Dr. Brigham was a philanthropist, a lover of his brother man, in the strictest sense of the term; he no doubt was ambitious of fame and distinction, but he was still more ambitious of being useful, and often expressed the idea, that he saw no object in living after a man had ceased to be useful. Fortunately for the community, the usefulness of which he was most ambitious will not perish with him. As the first Superintendent and organizer of the New York State Lunatic Asylum, he has erected a monument as durable as the blocks of stone of which it was built. His teachings too live in his writings. In additional to his annual reports, in which the whole subject of insanity is discussed, and the editorial articles in the “Journal of Insanity,” he has at different times published works of a more permanent character. In 1832, he published a small volume on the epidemic or Asiatic cholera; also a work on mental cultivation and excitement. In 1836, a volume on the influence of religion upon the health and physical welfare of mankind. In 1840, a volume on the brain, embracing its anatomy, physiology, and pathology. His last publication was an appropriate crowning of his labor of benevolence; it is a small duodecimo volume, entitled “The Asylum Souvenir,” and is dedicated to those who have been under the care of the author and compiler. It consists of a collection of aphorisms and maxims, to aid in the restoration and preservation of health, and we have no doubt it will be cherished with a double care, as it may now be considered the parting legacy of their friend and benefactor. The following extracts will exhibit the general tenor of the work:

 “THE ASYLUM SOUVENIR.

“To all those who are or have been in my charge as patients, this little book is affectionately dedicated by their friend, – Amariah Brigham.

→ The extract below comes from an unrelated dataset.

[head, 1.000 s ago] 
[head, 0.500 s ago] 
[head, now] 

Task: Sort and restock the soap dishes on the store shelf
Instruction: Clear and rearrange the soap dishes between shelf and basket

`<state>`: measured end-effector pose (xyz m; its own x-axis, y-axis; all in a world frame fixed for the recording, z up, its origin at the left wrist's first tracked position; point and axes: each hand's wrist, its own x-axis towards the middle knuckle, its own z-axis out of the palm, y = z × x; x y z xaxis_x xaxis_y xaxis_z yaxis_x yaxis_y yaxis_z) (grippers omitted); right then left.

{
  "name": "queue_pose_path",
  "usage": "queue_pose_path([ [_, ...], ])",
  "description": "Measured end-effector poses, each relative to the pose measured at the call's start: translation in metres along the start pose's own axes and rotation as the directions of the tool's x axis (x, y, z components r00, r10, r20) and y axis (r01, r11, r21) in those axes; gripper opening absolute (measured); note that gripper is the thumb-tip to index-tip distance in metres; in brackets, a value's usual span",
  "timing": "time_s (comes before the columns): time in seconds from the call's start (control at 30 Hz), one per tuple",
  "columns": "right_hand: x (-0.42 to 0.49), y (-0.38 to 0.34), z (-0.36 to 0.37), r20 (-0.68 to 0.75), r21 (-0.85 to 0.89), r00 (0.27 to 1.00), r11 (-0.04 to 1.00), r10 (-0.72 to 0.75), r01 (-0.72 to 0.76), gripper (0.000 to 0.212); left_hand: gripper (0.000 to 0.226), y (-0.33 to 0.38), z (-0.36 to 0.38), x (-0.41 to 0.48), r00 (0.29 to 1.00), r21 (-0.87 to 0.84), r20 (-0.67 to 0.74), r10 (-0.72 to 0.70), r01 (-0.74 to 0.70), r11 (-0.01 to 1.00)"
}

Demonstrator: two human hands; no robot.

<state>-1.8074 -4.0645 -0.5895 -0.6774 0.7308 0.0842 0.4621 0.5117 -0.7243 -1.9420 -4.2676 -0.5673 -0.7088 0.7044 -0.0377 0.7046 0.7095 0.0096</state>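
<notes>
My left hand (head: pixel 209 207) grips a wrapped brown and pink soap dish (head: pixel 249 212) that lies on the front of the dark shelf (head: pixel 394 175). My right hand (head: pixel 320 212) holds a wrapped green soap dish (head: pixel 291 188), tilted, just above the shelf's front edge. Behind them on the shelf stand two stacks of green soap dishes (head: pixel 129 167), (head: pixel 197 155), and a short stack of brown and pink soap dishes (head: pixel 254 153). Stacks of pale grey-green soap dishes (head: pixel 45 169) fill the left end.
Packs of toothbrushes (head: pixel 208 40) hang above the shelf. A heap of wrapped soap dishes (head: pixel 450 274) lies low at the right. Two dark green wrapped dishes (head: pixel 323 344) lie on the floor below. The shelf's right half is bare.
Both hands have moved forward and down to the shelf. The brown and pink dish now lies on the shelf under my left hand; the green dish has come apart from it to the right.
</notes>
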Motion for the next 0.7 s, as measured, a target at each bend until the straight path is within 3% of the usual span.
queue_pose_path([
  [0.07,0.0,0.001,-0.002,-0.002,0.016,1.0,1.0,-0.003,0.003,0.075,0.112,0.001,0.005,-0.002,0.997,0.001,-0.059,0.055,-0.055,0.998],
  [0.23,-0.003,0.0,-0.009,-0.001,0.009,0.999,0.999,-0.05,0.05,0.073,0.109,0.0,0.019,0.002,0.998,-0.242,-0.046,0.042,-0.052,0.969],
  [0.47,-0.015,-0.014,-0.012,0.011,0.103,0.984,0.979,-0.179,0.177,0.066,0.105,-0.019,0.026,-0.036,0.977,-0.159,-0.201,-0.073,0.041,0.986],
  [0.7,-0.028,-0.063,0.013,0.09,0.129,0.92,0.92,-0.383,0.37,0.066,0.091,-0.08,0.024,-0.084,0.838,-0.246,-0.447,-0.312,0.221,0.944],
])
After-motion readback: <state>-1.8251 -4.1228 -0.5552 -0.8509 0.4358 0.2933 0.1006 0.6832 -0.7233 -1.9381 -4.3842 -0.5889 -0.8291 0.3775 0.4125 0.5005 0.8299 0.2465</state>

 “ ‘Peace be around thee wherever thou rovest,
May life be for thee one summer’s day,
And all that thou wishest, and all that thou lovest,
Come smiling around thy sunny way.
If sorrow e’er this calm should break,
May even thy tears pass off so lightly,
Like spring showers, they’ll only make
The smiles that follow shine more brightly.’ ”

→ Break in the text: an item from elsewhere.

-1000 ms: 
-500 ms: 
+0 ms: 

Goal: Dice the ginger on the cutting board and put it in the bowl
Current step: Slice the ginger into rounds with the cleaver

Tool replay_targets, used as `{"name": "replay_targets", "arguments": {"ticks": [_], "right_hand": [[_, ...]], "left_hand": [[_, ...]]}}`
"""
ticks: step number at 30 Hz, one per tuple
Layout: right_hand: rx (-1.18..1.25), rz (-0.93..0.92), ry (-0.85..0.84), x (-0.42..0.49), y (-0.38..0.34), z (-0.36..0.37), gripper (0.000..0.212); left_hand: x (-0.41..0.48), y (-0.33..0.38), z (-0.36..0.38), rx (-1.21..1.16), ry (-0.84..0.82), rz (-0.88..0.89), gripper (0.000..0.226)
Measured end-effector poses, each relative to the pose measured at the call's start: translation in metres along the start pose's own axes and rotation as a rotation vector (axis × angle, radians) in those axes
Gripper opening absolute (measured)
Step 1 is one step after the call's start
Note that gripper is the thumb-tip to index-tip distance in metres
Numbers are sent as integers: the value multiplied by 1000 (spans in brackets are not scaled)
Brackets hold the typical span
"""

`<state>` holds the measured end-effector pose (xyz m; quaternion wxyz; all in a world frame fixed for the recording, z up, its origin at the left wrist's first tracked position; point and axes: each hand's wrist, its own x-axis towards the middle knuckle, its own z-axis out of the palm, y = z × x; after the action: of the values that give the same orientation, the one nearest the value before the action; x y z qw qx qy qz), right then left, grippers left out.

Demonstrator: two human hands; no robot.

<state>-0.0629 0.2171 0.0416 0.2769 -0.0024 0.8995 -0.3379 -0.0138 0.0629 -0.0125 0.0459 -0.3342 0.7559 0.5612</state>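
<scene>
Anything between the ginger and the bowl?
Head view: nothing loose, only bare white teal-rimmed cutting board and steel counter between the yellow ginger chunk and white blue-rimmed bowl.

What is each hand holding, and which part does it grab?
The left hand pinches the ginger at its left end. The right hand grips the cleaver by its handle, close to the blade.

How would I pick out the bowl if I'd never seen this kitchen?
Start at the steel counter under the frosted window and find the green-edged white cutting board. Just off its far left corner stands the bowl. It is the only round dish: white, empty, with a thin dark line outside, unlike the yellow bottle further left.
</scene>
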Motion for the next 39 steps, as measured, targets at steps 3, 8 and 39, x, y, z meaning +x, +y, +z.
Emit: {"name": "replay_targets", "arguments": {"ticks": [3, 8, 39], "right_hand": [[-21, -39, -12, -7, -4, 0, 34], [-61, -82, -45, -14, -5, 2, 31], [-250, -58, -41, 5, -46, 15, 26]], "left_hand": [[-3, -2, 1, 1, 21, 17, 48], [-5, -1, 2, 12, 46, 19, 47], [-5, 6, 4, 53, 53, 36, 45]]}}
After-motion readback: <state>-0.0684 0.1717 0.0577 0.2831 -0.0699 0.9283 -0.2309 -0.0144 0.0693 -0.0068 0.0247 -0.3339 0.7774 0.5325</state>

Were we asked what were the leading traits in the character of our departed friend, we should answer, that the first and strongest impulse was one of kindness and benevolence, but this was combined with a high sense of justice, and he would not indulge the former at the expense of the latter. In addition, he possessed a strong feeling of self-reliance, a quickness of perception which enabled him to seize readily the views of others, and use them for his own purpose; but above and before all, an iron will and determination, which brooked no opposition; consequently in whatever situation he was placed, he must be absolute, or he was unhappy. It is seldom we find this strong determination of purpose connected with a feeble constitution, but whenever it exists, the individual may be marked for a premature grave: the strongest constitution can scarcely long maintain itself under the thousand irritations and annoyances to which such a will is subject.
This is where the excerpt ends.